Product Hunt–style comments (not star reviews)
  • No comments yet — start the thread.
general reviews

Ratings

4.630 reviews
  • Layla Verma· Dec 20, 2024

    We added market-research from the explainx registry; install was straightforward and the SKILL.md answered most questions upfront.

  • Aisha Agarwal· Dec 12, 2024

    Keeps context tight: market-research is the kind of skill you can hand to a new teammate without a long onboarding doc.

  • Shikha Mishra· Dec 8, 2024

    market-research is among the better-maintained entries we tried; worth keeping pinned for repeat workflows.
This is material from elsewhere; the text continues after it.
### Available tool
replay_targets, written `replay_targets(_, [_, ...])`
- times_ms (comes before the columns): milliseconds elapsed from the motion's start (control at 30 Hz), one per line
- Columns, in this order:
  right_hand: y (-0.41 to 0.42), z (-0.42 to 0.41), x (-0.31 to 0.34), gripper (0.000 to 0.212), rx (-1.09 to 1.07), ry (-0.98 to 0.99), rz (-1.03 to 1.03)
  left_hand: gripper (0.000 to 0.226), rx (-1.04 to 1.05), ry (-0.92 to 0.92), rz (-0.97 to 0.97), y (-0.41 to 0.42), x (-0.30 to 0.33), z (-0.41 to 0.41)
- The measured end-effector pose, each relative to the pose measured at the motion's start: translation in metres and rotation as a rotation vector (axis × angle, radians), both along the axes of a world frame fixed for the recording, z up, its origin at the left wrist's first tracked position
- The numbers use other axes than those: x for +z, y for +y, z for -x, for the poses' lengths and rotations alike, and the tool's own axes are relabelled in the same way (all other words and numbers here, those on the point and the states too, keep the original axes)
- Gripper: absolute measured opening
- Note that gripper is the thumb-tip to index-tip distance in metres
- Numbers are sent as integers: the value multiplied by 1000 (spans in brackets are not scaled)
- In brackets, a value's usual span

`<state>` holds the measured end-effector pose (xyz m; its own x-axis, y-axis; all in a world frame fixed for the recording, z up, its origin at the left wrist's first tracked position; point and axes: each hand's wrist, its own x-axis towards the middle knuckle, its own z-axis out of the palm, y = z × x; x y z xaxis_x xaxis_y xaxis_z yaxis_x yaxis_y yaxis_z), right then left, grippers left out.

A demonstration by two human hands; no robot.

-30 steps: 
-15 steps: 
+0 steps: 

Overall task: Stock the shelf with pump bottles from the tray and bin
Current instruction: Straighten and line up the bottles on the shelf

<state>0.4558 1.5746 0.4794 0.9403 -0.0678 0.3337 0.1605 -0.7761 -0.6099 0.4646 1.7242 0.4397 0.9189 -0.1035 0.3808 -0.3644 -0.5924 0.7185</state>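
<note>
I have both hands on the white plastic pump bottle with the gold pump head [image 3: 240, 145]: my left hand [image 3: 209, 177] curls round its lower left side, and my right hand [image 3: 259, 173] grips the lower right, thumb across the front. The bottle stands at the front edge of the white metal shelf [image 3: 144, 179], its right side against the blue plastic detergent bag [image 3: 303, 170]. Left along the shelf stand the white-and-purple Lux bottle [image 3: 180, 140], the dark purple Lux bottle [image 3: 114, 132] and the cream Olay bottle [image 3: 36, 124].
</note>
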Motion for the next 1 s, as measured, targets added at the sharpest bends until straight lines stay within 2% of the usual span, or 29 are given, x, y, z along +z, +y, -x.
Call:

  • Amelia Abbas· Dec 8, 2024

    Useful defaults in market-research — fewer surprises than typical one-off scripts, and it plays nicely with `npx skills` flows.

  • Yash Thakker· Nov 27, 2024

    Useful defaults in market-research — fewer surprises than typical one-off scripts, and it plays nicely with `npx skills` flows.

  • Daniel Chawla· Nov 27, 2024

    market-research is among the better-maintained entries we tried; worth keeping pinned for repeat workflows.

  • Dhruvi Jain· Oct 18, 2024

    Registry listing for market-research matched our evaluation — installs cleanly and behaves as described in the markdown.

  • Amelia Ramirez· Oct 18, 2024

    market-research reduced setup friction for our internal harness; good balance of opinion and flexibility.

  • Zaid Gupta· Sep 13, 2024

    market-research fits our agent workflows well — practical, well scoped, and easy to wire into existing repos.

  • Fatima Sanchez· Aug 4, 2024

    market-research has been reliable in day-to-day use. Documentation quality is above average for community skills.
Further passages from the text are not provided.